The Taiwanese government has accelerated its ban on Chinese over-the-top (OTT) TV services in Taiwan. As of 3 September 2020, no entities, legal persons or individuals in Taiwan may act as business agents, carry out resales or provide intermediary services for Chinese OTT TV services. Non-compliance with the ban could result in an administrative fine of NT$50,000 to NT$5 million per case under Article 86 of the Act Governing Relations of the People of Taiwan and Mainland China in addition to a cease and desist order from the National Communications Commission (NCC).

The Ministry of Economic Affairs coordinated with the NCC and on 18 August 2020 published the black list for mainland Chinese entities doing business in Taiwan, which extends the official ban on Chinese OTT TV services to all affiliate services, including agent, resale and intermediary services (eg, advertisement and promotion).

Prior to that, on 22 July 2020 the NCC published its draft bill of the OTT TV Act (for more details please see "NCC Bans Chinese OTT TV Services", "NCC Plans for Enactment of OTT Regulation" and "New measures to regulate OTT service providers") on its website for public comment.
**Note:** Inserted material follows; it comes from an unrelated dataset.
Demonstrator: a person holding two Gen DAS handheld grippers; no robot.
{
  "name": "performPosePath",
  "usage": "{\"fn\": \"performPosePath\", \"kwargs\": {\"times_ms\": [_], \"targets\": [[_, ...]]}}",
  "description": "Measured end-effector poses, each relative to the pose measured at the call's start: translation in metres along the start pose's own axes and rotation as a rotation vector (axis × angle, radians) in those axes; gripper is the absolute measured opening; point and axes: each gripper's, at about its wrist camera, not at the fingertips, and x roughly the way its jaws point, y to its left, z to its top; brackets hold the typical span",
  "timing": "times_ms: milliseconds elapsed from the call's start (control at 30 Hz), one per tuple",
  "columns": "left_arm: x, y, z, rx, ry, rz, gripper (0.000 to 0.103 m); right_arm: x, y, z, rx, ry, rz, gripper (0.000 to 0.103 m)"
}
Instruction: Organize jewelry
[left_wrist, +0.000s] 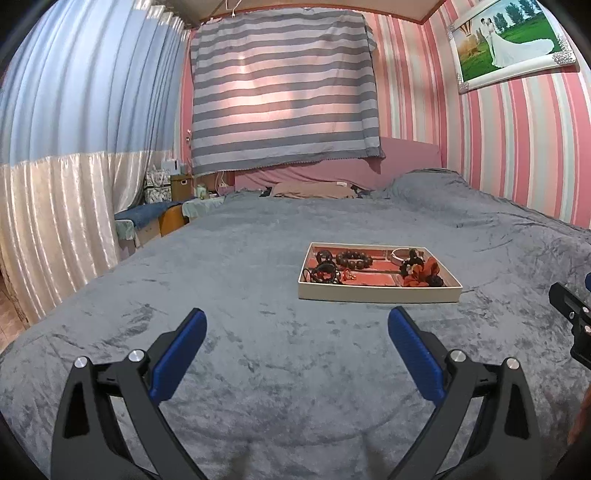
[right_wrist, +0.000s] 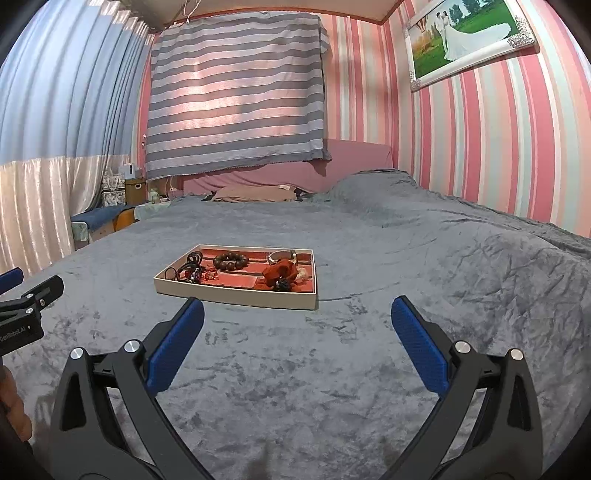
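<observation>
A shallow white jewelry tray with a red divided lining lies on the grey bedspread. Inside it are a dark bead bracelet, a red fabric flower, a pale bangle and several dark hair ties. My left gripper hangs open above the blanket, short of the tray and a little to its left. My right gripper is open too, just before the tray's near right corner. Nothing is between either pair of blue pads.
The grey blanket covers a wide bed. A pink headboard and a pillow lie at the far end. The pink-striped wall runs along the right; curtains and small furniture stand past the bed's left edge.
</observation>
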Motion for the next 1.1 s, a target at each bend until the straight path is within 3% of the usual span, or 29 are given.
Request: {"fn": "performPosePath", "kwargs": {"times_ms": [1100], "targets": [[0.0015,-0.002,-0.0007,0.02,-0.013,0.001,0.096,0.0037,-0.0002,-0.0028,0.006,0.005,-0.006,0.099]]}}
The new bill will give the NCC the power to ban illegal OTT TV services by prohibiting telecoms service providers from offering such services, including cloud, data centre, content distribution network and cache services.

Once the new executive order takes effect, it will force Chinese online video platform Iqiyi to cease its resale business, but will have no effect on WeTV, the OTT TV app distributed by Tencent on Google Play. To date, no regulation blocks access to illegal OTT TV services.

The draft OTT TV Act is expected to come into law at the beginning of 2021 at the earliest.